Your answer should be the lines below from the one holding "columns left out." through the one holding "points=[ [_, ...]", copied exactly and with nothing else.

======== RECORDS FOR THE TASK

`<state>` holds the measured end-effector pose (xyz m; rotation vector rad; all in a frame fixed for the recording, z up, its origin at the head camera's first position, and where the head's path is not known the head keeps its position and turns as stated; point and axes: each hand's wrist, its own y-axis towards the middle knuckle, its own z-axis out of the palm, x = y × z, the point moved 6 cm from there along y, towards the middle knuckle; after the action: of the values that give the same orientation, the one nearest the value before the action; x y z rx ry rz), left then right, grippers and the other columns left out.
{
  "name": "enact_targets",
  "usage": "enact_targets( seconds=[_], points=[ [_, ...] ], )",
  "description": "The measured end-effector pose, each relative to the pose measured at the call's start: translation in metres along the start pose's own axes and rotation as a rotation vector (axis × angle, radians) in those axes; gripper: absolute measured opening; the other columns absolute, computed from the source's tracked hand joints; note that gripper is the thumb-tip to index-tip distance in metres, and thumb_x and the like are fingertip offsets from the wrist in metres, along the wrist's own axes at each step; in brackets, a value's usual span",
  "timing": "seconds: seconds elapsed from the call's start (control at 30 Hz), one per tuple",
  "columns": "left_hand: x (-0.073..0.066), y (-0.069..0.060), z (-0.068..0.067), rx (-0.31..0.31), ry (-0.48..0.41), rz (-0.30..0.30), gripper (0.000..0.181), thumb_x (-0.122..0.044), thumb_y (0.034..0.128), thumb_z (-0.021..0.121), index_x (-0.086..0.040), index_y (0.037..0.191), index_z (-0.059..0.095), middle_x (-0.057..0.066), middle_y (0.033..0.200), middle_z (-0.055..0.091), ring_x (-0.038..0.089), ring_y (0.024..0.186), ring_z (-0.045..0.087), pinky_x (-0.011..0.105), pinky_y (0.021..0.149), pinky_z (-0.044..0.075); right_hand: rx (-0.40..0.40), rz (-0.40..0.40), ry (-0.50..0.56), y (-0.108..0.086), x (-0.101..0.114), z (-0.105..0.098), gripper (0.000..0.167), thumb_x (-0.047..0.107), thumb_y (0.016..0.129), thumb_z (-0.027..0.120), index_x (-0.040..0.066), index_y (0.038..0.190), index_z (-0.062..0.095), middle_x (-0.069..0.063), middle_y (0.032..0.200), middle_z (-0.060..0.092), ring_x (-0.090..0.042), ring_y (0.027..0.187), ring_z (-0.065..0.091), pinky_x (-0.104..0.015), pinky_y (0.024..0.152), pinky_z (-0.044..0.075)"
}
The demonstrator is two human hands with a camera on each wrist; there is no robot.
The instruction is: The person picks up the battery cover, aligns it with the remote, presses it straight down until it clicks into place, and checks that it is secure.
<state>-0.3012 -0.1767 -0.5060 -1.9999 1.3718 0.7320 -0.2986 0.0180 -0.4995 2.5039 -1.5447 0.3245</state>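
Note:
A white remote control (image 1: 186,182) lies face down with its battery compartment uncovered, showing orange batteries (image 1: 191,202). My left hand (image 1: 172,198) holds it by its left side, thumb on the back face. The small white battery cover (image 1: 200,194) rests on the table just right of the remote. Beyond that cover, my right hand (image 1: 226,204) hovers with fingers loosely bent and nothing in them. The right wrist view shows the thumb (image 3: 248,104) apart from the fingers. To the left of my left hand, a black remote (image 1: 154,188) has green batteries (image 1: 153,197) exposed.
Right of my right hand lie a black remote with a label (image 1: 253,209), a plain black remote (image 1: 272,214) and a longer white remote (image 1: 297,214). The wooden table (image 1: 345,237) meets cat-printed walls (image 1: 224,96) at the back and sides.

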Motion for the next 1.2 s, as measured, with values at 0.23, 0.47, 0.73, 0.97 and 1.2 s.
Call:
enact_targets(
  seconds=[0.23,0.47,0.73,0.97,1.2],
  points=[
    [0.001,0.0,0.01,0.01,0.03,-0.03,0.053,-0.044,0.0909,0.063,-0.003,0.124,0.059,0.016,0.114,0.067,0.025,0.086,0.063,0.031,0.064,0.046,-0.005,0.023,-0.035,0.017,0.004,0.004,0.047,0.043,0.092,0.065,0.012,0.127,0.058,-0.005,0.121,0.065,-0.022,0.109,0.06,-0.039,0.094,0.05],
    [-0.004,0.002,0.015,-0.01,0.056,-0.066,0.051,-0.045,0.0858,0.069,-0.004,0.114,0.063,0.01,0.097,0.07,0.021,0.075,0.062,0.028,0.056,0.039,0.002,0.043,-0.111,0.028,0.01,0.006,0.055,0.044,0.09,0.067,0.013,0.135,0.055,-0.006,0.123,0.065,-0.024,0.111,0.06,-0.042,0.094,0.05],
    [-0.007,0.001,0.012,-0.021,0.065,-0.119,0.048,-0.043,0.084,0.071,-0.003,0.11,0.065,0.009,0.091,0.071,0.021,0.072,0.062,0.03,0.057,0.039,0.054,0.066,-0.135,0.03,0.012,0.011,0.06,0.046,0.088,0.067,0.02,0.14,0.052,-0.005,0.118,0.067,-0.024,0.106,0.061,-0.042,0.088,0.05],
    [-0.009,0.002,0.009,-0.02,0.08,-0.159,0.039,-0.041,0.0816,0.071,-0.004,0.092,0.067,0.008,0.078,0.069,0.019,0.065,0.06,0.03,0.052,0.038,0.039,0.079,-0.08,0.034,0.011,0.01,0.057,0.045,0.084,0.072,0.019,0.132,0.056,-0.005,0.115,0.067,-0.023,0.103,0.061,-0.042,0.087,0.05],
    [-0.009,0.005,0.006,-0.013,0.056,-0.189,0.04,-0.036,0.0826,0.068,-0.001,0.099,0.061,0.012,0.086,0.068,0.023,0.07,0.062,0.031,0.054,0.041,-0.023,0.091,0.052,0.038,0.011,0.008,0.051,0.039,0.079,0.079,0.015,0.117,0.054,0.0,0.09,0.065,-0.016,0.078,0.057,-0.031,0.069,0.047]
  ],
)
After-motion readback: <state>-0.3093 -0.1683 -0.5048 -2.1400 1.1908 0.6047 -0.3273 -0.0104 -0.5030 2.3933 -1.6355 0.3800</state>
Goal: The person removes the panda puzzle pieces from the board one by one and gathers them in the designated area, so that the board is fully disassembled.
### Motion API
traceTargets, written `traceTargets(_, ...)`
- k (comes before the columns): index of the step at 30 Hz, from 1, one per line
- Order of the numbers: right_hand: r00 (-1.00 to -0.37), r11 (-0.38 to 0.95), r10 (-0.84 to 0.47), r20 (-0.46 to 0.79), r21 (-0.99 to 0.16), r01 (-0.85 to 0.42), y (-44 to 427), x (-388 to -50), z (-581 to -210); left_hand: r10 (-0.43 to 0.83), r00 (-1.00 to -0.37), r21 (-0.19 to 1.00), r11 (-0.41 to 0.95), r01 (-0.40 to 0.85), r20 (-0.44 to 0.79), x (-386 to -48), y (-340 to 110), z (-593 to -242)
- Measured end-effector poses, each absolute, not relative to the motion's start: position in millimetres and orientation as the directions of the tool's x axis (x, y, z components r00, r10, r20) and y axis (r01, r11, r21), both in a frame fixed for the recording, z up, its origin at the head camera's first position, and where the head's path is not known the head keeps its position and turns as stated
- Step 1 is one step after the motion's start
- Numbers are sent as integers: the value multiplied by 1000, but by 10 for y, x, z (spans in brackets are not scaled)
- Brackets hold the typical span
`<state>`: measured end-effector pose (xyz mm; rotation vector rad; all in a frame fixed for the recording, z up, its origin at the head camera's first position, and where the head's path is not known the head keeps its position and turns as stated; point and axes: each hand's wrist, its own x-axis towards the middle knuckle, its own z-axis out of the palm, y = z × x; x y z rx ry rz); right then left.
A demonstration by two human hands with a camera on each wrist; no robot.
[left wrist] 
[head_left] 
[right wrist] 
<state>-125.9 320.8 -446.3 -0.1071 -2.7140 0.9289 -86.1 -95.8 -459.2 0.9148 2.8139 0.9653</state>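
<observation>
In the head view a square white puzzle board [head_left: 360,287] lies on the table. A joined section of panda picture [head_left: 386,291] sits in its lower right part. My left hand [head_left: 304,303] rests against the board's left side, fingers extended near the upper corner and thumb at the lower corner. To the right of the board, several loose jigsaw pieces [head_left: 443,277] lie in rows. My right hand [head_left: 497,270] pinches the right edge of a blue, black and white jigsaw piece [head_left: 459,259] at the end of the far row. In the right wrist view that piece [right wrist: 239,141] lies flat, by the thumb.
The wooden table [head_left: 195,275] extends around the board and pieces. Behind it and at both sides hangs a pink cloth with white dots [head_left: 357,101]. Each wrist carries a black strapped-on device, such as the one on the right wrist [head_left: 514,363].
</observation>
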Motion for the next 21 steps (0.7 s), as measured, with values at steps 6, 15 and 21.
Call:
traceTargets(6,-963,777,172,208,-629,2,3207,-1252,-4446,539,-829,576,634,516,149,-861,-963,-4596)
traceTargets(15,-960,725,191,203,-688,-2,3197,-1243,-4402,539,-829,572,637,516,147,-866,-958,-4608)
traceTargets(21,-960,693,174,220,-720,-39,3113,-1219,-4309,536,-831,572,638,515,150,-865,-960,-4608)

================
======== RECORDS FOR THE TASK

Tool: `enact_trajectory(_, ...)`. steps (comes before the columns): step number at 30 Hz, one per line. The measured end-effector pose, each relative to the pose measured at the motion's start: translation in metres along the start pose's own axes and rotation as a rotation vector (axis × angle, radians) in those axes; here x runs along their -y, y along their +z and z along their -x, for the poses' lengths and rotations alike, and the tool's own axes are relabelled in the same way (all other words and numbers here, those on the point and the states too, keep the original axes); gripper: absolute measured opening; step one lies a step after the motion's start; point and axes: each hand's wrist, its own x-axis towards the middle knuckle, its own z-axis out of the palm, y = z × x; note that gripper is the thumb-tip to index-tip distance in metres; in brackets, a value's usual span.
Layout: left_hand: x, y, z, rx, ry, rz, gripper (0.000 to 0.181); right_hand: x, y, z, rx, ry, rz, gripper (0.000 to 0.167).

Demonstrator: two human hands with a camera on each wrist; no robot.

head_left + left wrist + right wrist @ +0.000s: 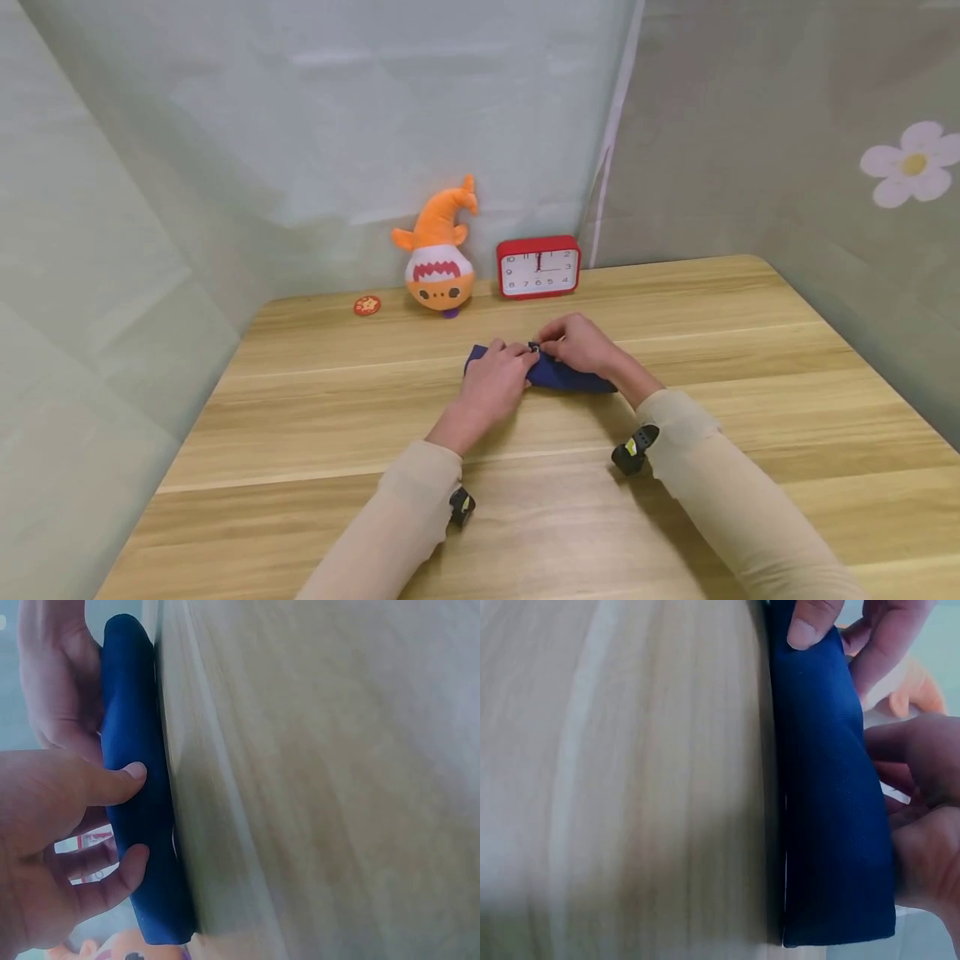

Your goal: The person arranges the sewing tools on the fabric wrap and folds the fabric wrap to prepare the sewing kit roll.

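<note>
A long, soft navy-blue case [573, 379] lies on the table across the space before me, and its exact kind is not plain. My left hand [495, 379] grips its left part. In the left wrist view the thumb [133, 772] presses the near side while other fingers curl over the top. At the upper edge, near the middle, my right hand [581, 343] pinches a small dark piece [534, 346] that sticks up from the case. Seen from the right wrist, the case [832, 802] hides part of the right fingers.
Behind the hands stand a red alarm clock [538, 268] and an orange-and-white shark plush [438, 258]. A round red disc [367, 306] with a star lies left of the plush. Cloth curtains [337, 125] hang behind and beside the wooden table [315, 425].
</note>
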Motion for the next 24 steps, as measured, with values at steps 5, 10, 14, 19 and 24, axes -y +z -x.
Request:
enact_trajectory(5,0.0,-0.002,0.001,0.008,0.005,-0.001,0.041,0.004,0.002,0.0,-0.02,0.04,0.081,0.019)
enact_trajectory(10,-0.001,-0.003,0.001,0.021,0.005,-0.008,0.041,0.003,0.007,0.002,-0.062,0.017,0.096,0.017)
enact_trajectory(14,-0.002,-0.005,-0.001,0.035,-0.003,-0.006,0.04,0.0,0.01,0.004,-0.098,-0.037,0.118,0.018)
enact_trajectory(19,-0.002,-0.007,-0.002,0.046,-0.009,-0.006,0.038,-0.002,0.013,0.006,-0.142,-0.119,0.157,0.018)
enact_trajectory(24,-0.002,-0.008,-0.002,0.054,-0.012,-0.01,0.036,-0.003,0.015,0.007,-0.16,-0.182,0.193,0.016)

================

## RESULT FOR THIS EXERCISE
`<state>` holds the measured end-effector pose (xyz m; rotation vector rad; all in a frame fixed for the recording, z up, its origin at the head camera's first position, and where the head's path is not known the head keeps its position and turns as stated; point and axes: each hand's wrist, its own y-axis towards the middle knuckle, its own z-axis out of the palm, x = y × z, the point moved 6 cm from there along y, towards the middle knuckle; after the action: of the values that give the same orientation, the one nearest the value before the action; x y z rx ry rz), left then right, grippers and the other columns left out.
{
  "name": "enact_targets",
  "usage": "enact_targets( seconds=[_], points=[ [_, ...] ], )",

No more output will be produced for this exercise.